Das sehen auch andere Forscher so: „Ein Boom mag sich gut anfühlen, er trägt aber den Keim der Krise in sich“, warnt der Leiter des IfW-Prognosezentrums, Stefan Kooths. „Je weiter die ökonomische Aktivität über das Normalmaß hinaus zulegt, desto größer werden die Risiken für eine Anpassungsrezession, durch die Geschäftsmodelle korrigiert werden, die nur im Boom funktionieren.“
Viele Betriebe arbeiten bereits am Limit. Gut ein Drittel spricht von einer Überauslastung. 47 Prozent der Firmen bestätigen, dass fehlende Fachkräfte die Produktionsmöglichkeiten begrenzen, wie das arbeitgebernahe Institut der deutschen Wirtschaft (IW) herausfand.

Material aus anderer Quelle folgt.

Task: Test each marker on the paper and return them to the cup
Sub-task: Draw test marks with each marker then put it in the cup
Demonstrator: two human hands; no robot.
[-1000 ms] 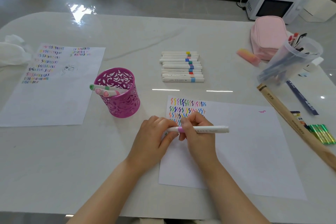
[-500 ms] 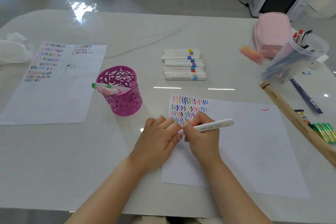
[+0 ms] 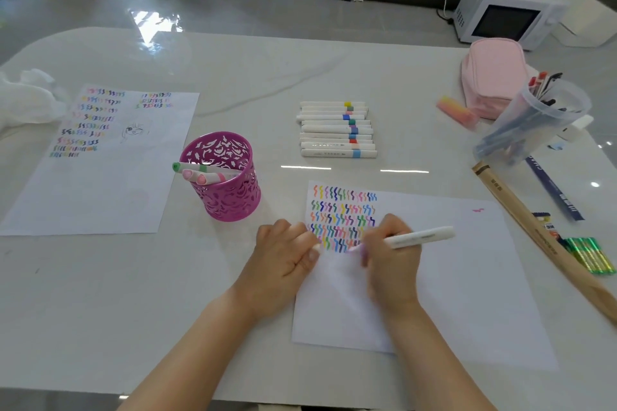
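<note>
My right hand (image 3: 390, 264) grips a white marker (image 3: 417, 237) like a pen, with its pinkish tip down on the white paper (image 3: 467, 277) at the lower edge of the rows of coloured squiggles (image 3: 344, 213). Just to the left, my left hand (image 3: 283, 257) rests at the paper's edge, its fingers curled around a small white marker cap (image 3: 316, 247) that is mostly hidden. The magenta cut-out cup (image 3: 230, 197) stands to the left and holds three markers (image 3: 200, 173) leaning over its rim. Several capped markers (image 3: 337, 128) lie in a row further back.
A second sheet with squiggles (image 3: 100, 160) lies at the left, with white tissue (image 3: 23, 100) beyond it. At the right are a pink pouch (image 3: 494, 77), a clear jug of pens (image 3: 534, 120), a pink eraser (image 3: 457, 112), a long wooden box (image 3: 541, 240) and green pens (image 3: 591, 255).
The two hands held the marker level together; now they have parted, the left keeps the cap, and the right has tilted the marker tip down onto the paper.
</note>
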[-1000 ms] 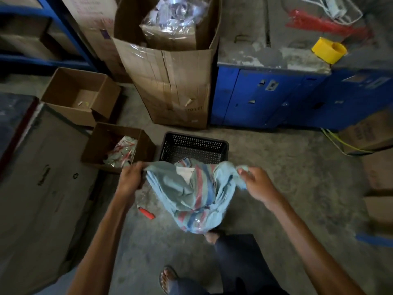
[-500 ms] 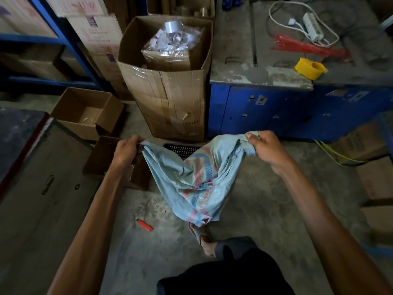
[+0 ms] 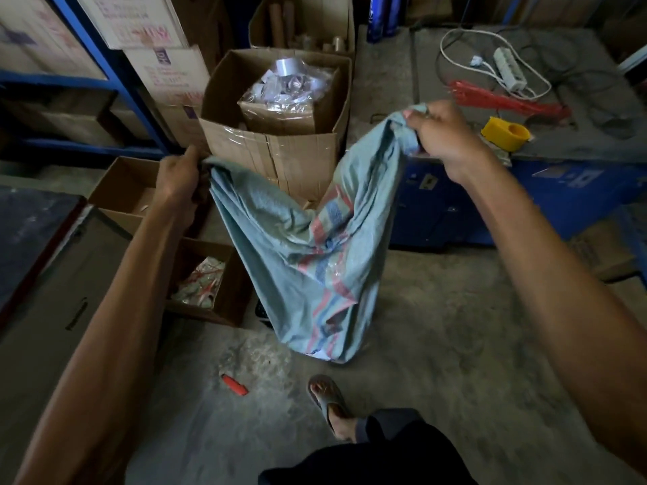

Unter den Betrieben, die bereits eine Überauslastung feststellen, sprechen sogar zwei Drittel von einem Fachkräftemangel. „Die Unternehmen würden in Deutschland mehr in Sachkapital und Technologie investieren, wenn sie mehr Fachkräfte in den meisten Wirtschaftsbereichen zur Verfügung hätten“, sagt IW-Direktor Michael Hüther.
Besonders im MINT-Bereich, der Mathematik, Informatik, Naturwissenschaften und Technik umfasst, wird die Lücke immer größer. Derzeit fehlen hier 291.000 Arbeitskräfte, 43 Prozent mehr als ein Jahr zuvor, so das IW. Schon jetzt gehe durch den Engpass jährlich ein zweistelliger Milliardenbetrag an Wertschöpfung verloren, so Hüther. Händeringend suchten die Unternehmen vor allem Informatiker: „Wenn sie einen IT-Experten benötigen, kann man nur viel Glück wünschen.“
Noch wird das alles überdeckt von robusten Wachstumsraten. „Mit zunehmender Überauslastung steigt die Fallhöhe für die deutsche Konjunktur“, warnt jedoch IfW-Experte Kooths. Mit Beginn des neuen Jahrzehnts kann es deshalb sein, dass die deutsche Wirtschaft nicht mehr läuft und läuft und läuft, sondern zu stolpern beginnt.